Prices for utility-scale solar operations and maintenance contracts have dropped across the globe in recent years, driven by competitive auctions and fewer services being provided. But prices at the bottom, think $3 to $5 per kilowatt per year, are not without their drawbacks, experts say.
Cutting corners on the full “scope of service” contract, which includes site maintenance like vegetation management and equipment checks, often means greater overall costs during a project’s lifetime, according to new research published by kWh Analytics and conducted separately by Wood Mackenzie and Origis Services, a unit of solar developer Origis Energy that provides O&M for internal projects and other owners.
“This trend of squeezing O&M pricing is coming at the expense of the owner and the expense of the long-term project,” said Josh Corbitt, Origis Services’ director of business development for O&M and asset management. “Those costs are going somewhere, and they’re being shifted down the road — more often than not at a higher price for the customer.”
Analyzing hours spent on corrective work for a 2-gigawatt portfolio and how much that work cost, Origis found that asset owners can end up paying nearly 30 percent more than planned if their original contract leaves out “corrective maintenance,” which includes repairing and replacing faulty equipment like inverters and modules.
“Inverters are constantly going down and going offline,” said Corbitt. “Somebody has to be there onsite to troubleshoot.”
Origis prefers including corrective maintenance in contracts it fills and those for its own projects, said Corbitt. With corrective maintenance included in the contract, Origis Services is better able to staff its sites to make sure the needed technicians are available when issues do crop up. For its own projects, the company has identified a “sweet spot” that includes 70 percent of estimated corrective maintenance in a contract’s annual service fee.
As an O&M provider, Origis has a vested interest in increasing the price of those contracts. But the company’s results align with independent analysis from Wood Mackenzie. The lower cost of contemporary O&M contracts is often “erroneous,” said the consultancy in a paper published Wednesday, because those contracts often drop necessary maintenance work in favor of cheaper top-line figures.
“Prices might not include some important parts of operation and maintenance just because they want to reflect the lowest figure possible,” said Leila Garcia da Fonseca, a principal analyst at WoodMac.
Vegetation management, corrective maintenance and module cleaning can make up 40 to 45 percent of a project’s total O&M costs, according to WoodMac.
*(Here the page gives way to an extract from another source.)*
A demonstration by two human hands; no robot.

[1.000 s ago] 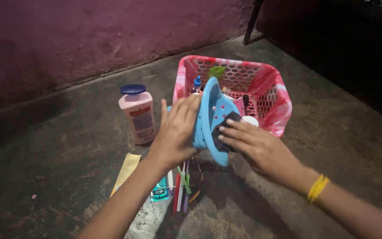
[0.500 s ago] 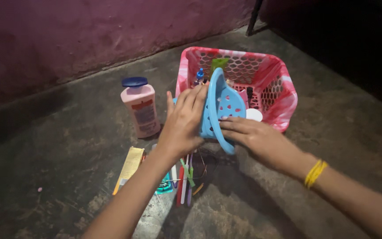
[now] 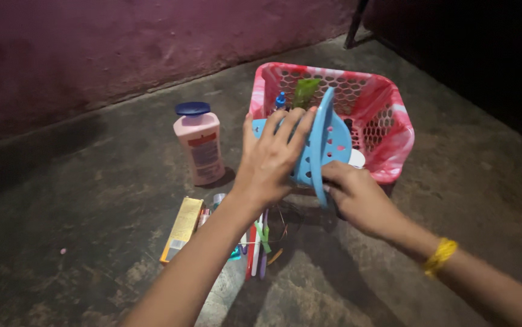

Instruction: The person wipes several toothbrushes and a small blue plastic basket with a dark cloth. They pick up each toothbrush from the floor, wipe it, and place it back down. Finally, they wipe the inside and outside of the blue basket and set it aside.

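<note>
Turning the blue perforated holder [image 3: 327,142] more edge-on than a second ago, left hand [image 3: 271,160] fingers spread flat on its back, right hand [image 3: 357,197] fingers clenched at its lower rim, above the floor [image 3: 91,200] before the pink basket [image 3: 388,115]

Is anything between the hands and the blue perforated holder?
No. Both hands are directly on the blue holder: the left hand lies flat against its back, and the right hand grips its lower edge, just in front of the pink basket.
</note>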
Lower-priced O&M contracts often exclude those services, even though they’re essential to a solar plant’s functioning.
Garcia da Fonseca agreed that including those functions in the “scope of service” contract is likely to be cheaper over time. An all-in contract also may come with a warranty that the servicer will guarantee a project’s functioning at a certain level, while a la carte options usually do not.
“It makes sense for asset owners just to go with a full wrap [contract],” said Garcia da Fonseca. “In the long-term … they’re going to incur less expenses than doing ad hoc.”